Au cabinet du ministre de la Santé et des Services, on indique que « la contribution des membres d’un GMF [groupe de médecine familiale] peut être modulée en fonction de leur réalité personnelle ». « L’organisation doit elle-même permettre de répartir le travail entre les différents médecins membres de la clinique », dit Marjaurie Côté-Boileau.

Envisager d’autres pistes

Selon la FMOQ, il manque 1000 médecins de famille au Québec. Depuis 2013, plus de 400 postes en résidence en médecine de famille sont demeurés vacants, indique la fédération.

La Dre Julie Choquet, médecin omnipraticienne qui a plus de 1000 patients inscrits, croit que le gouvernement doit tenir davantage compte de la féminisation de la profession dans ses calculs. D’après la FMOQ, 70 % des omnipraticiens de moins de 60 ans sont des femmes.

« Il faut qu’on réalise que, quand les femmes ont cet emploi-là, elles vont devoir partir un jour en congé de maternité, elles vont devoir s’occuper en majorité des enfants durant la première année et même après », dit la médecin de 54 ans, qui travaille en obstétrique à l’hôpital de LaSalle.

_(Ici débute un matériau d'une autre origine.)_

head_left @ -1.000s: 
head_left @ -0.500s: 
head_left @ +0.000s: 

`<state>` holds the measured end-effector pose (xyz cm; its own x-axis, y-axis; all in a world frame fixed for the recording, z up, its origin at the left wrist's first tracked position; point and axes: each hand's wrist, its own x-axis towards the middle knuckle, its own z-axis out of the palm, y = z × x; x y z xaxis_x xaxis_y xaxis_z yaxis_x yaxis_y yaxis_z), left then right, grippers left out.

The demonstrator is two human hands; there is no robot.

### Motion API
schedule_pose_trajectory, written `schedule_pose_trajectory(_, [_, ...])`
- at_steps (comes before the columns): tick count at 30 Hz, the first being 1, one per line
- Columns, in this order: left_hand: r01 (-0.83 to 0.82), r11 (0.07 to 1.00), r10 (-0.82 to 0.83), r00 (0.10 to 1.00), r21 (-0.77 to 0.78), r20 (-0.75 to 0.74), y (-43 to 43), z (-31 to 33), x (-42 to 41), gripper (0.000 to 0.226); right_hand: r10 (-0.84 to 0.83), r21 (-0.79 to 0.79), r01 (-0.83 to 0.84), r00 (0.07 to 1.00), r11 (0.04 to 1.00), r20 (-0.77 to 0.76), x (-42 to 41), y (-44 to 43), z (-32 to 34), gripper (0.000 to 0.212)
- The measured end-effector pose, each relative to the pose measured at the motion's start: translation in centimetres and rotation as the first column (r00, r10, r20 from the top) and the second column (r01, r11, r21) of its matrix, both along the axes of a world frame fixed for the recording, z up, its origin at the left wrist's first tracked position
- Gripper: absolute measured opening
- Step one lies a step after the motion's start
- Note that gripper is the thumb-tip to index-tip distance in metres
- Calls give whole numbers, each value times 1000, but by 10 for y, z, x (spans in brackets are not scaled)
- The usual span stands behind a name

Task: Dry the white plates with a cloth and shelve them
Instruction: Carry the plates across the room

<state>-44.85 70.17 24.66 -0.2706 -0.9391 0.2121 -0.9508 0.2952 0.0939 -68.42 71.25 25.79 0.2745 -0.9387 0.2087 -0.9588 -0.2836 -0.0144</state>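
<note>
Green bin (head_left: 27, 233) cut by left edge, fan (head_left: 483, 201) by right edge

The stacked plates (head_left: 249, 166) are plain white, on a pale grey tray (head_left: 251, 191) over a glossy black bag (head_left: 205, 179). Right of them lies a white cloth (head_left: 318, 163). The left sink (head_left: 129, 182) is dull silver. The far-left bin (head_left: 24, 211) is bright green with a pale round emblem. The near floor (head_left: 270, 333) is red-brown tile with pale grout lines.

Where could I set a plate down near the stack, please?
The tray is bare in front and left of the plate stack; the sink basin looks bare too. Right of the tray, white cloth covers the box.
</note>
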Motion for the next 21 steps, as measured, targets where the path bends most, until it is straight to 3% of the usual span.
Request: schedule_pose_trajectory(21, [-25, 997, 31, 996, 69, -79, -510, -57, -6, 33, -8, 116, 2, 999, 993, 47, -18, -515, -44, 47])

La répartition des tâches s’est améliorée au Québec, mais les femmes portent encore souvent le fardeau de la charge mentale, fait remarquer la Dre Choquet.

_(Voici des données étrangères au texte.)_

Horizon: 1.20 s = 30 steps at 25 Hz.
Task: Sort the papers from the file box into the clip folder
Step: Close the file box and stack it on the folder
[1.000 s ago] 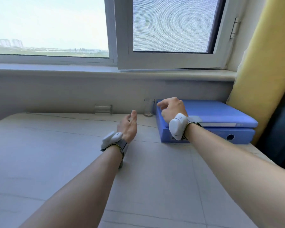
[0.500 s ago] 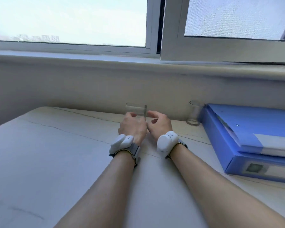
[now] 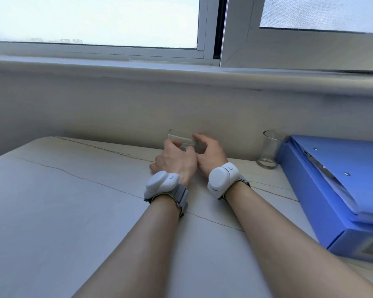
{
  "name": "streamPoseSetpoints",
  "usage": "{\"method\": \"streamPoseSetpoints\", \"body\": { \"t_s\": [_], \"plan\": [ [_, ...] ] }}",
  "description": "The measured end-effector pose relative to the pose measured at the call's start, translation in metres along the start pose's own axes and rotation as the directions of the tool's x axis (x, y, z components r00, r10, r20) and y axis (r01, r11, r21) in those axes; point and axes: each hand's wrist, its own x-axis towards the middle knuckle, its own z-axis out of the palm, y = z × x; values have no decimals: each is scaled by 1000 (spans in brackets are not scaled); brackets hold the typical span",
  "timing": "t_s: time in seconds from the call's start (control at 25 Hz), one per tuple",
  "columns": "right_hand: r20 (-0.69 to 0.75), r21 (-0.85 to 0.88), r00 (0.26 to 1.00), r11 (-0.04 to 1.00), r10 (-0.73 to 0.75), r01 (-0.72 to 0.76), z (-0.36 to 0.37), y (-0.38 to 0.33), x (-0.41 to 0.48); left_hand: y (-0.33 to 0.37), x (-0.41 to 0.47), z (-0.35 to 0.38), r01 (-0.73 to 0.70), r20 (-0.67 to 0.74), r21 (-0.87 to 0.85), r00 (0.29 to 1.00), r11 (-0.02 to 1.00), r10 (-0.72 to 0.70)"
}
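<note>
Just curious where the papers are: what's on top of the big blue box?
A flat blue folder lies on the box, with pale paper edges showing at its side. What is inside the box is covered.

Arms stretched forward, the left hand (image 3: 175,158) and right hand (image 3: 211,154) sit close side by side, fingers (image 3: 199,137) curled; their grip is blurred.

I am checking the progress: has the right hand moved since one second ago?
Yes. The right hand left the blue file box and went left, past the tall glass, to the small clear container.
</note>
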Motion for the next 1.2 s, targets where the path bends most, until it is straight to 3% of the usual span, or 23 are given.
{"method": "streamPoseSetpoints", "body": {
  "t_s": [0.56, 1.0, 1.2],
  "plan": [
    [-224, 23, 947, 973, 230, -230, -13, 1, -2, 2, -2, 3, -74, 15, -377, 996, 923, 86],
    [-219, 9, 929, 953, 297, -303, -13, 1, 0, 1, -1, 8, -114, 127, -404, 976, 908, 179],
    [-238, 49, 920, 950, 311, -308, -21, 2, -7, 2, -2, 10, -141, 249, -387, 935, 911, 251]
  ]
}}
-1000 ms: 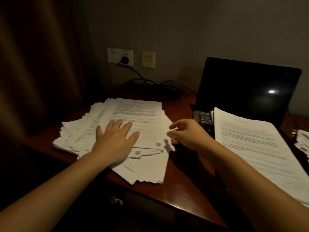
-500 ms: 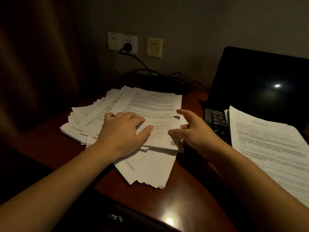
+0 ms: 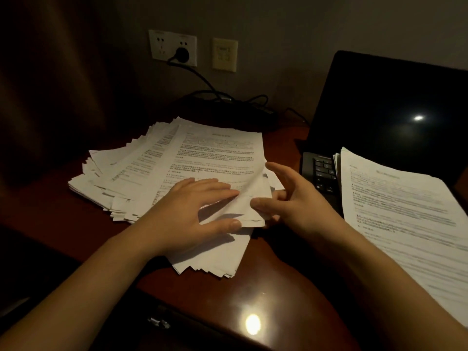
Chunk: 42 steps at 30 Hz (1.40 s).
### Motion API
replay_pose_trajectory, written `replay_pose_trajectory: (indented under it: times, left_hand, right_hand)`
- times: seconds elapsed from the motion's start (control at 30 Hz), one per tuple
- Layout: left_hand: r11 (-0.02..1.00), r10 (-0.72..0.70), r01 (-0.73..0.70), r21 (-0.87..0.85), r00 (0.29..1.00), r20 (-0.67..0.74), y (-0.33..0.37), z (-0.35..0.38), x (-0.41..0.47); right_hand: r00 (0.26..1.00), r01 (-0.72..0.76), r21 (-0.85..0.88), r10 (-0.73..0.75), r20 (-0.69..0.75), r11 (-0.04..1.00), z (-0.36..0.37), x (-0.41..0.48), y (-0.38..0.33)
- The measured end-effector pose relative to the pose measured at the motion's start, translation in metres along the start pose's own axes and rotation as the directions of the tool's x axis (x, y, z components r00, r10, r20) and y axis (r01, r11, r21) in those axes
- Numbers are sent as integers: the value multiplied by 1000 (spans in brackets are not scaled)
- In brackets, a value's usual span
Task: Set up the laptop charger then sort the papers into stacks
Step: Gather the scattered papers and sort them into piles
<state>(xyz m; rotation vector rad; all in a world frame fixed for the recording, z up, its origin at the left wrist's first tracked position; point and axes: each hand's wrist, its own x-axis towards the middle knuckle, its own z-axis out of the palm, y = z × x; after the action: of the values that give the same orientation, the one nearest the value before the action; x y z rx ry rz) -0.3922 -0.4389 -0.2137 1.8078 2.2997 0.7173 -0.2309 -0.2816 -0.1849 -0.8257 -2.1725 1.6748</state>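
Sorting stage of the task. The left hand (image 3: 192,211) lay flat, fingers straight, on the loose pile of printed sheets (image 3: 131,171) fanned over the wooden desk (image 3: 253,300). It gripped nothing, and its weight probably kept the lower sheets from sliding. The right hand (image 3: 298,201) pinched the near right corner of the top sheet (image 3: 217,153), thumb above and curled fingers below, with the index finger extended along the edge. That corner was raised off the pile, which suggests one page was being separated for transfer.

A squared stack (image 3: 405,211) rested on the open laptop (image 3: 379,110), covering most of its keyboard (image 3: 324,171), and was the likely destination. The screen was dark.

The charger plug (image 3: 182,54) sat in the wall socket (image 3: 162,44), and its cable (image 3: 202,79) ran down behind the pile toward the laptop. The laptop end was too dark to confirm, though the charger step appeared complete.
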Motion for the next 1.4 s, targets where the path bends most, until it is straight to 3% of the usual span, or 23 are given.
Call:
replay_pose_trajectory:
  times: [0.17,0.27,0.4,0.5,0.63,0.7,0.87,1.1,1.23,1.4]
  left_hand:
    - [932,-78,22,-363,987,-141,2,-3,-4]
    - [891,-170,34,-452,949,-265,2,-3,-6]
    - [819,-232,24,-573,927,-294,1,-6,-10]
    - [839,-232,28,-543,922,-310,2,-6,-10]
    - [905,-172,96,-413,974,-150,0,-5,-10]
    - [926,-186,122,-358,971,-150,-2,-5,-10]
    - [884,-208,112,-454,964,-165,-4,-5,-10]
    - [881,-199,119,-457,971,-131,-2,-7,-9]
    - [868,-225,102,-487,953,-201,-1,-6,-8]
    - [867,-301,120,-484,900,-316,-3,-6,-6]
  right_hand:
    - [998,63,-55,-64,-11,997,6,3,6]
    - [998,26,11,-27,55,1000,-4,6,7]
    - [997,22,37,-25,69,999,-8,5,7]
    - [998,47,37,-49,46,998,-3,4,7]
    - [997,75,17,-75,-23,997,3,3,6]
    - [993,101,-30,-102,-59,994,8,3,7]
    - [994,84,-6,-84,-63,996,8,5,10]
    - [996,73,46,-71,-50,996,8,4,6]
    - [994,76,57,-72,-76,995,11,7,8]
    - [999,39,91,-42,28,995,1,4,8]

Le bâton n’est pas la bonne approche pour augmenter la prise en charge des médecins, juge le Dr Mathieu Pelletier, directeur adjoint au GMF-U du nord de Lanaudière. « On peut leur taper sur la tête, leur dire “tu vas prendre plus de patients, tu vas prendre plus de patients”, nous, ce qu’on entend sur le terrain de nos femmes collègues, c’est “je vais prendre la pénalité” [si le gouvernement Legault en impose une] », dit-il.

Selon le Dr Pelletier, Québec devrait envisager d’autres solutions pour améliorer l’accès aux médecins de famille, comme recourir davantage aux médecins spécialistes dans les hôpitaux, afin de permettre aux omnipraticiens d’y travailler moins.

La Dre Choquet, elle, pense que des AMP de prise en charge de 500 patients devraient être offertes aux omnipraticiens sur l’île montréalaise, au même titre que ceux imposés à l’hôpital ou en CHSLD. « Legault chiale [parce] que les médecins ne veulent pas faire de prise en charge, mais il n’octroie aucune AMP en prise en charge en ce moment à Montréal, dit-elle. Moi, je connais des médecins qui veulent faire de la prise en charge, et ils ne sont pas capables d’avoir une AMP. Il faut qu’ils aillent travailler en longue durée ou à l’urgence. »
 



Une version précédente de ce texte, dans laquelle on indiquait que la directrice à la planification et à la régionalisation à la FMOQ était la Dre Julie Choquette, a été modifiée. Il s'agit bien de la Dre  Julie Lalancette.